• [WORK INSTRUCTIONS]: With the records as your source, report how many lines contain "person". Add no other words.

• [DATA TO USE]:

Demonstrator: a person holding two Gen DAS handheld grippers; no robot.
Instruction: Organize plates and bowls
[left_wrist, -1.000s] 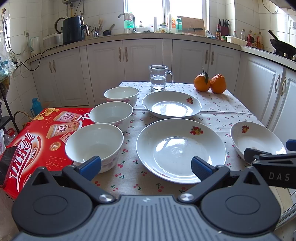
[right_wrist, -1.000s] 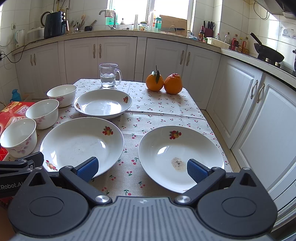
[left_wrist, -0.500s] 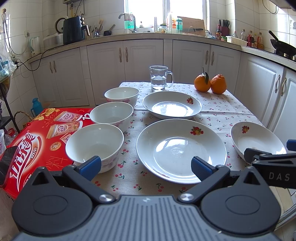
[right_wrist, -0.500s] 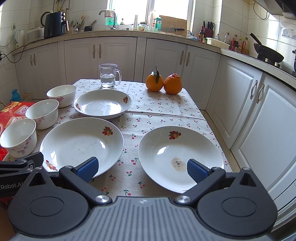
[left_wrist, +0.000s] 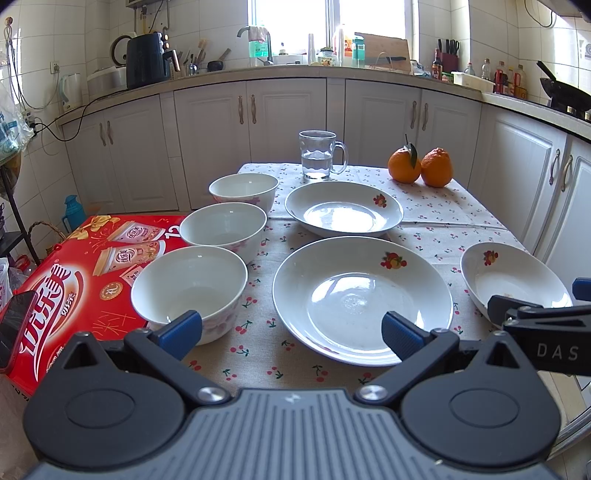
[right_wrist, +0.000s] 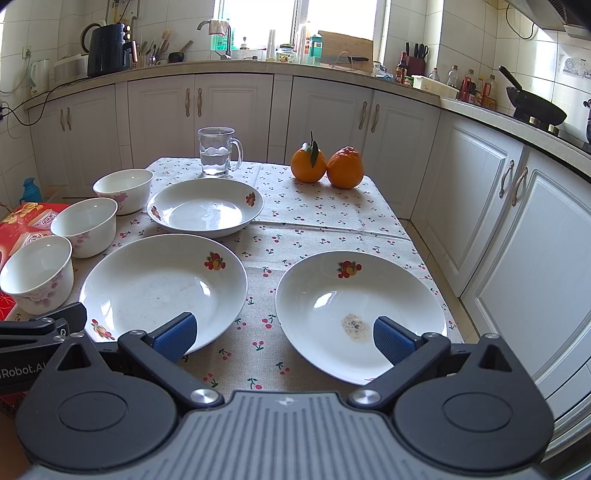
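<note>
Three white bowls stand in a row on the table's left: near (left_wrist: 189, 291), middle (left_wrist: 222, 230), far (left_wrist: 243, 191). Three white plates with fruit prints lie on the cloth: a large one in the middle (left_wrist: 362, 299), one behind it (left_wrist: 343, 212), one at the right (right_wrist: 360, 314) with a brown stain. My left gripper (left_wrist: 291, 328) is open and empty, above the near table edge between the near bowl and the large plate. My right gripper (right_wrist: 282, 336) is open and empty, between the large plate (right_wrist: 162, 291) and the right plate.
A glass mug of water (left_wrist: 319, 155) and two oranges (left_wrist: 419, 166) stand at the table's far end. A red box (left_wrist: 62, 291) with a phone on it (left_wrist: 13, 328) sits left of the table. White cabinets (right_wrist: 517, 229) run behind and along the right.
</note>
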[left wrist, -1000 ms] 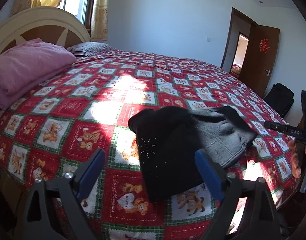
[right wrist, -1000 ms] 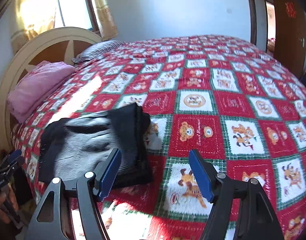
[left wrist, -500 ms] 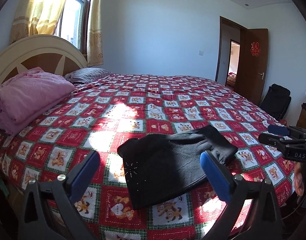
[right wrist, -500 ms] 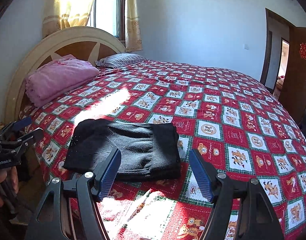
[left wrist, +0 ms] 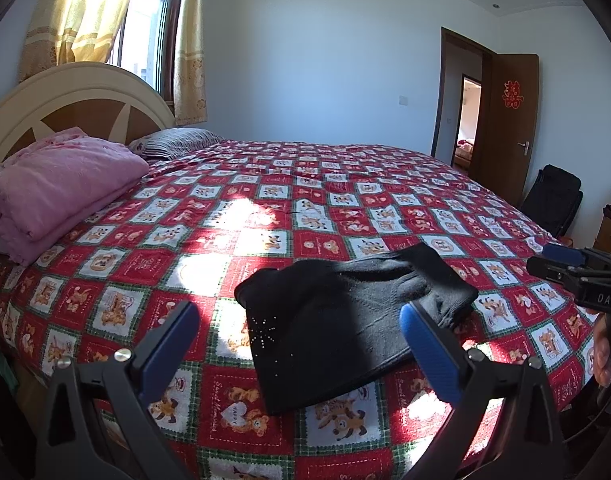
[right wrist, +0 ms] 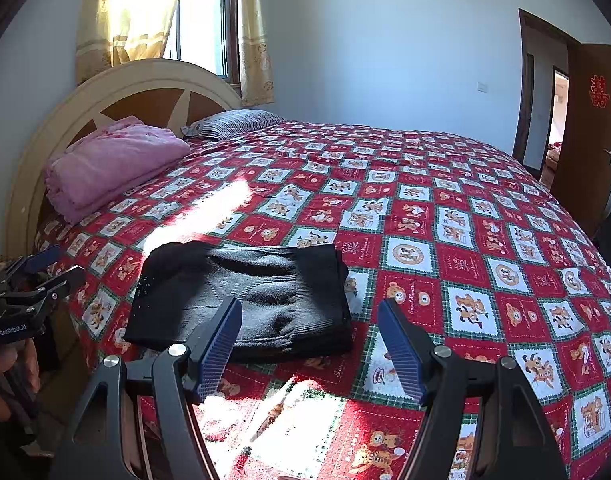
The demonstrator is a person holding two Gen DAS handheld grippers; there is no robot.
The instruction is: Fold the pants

• [RESULT]: 2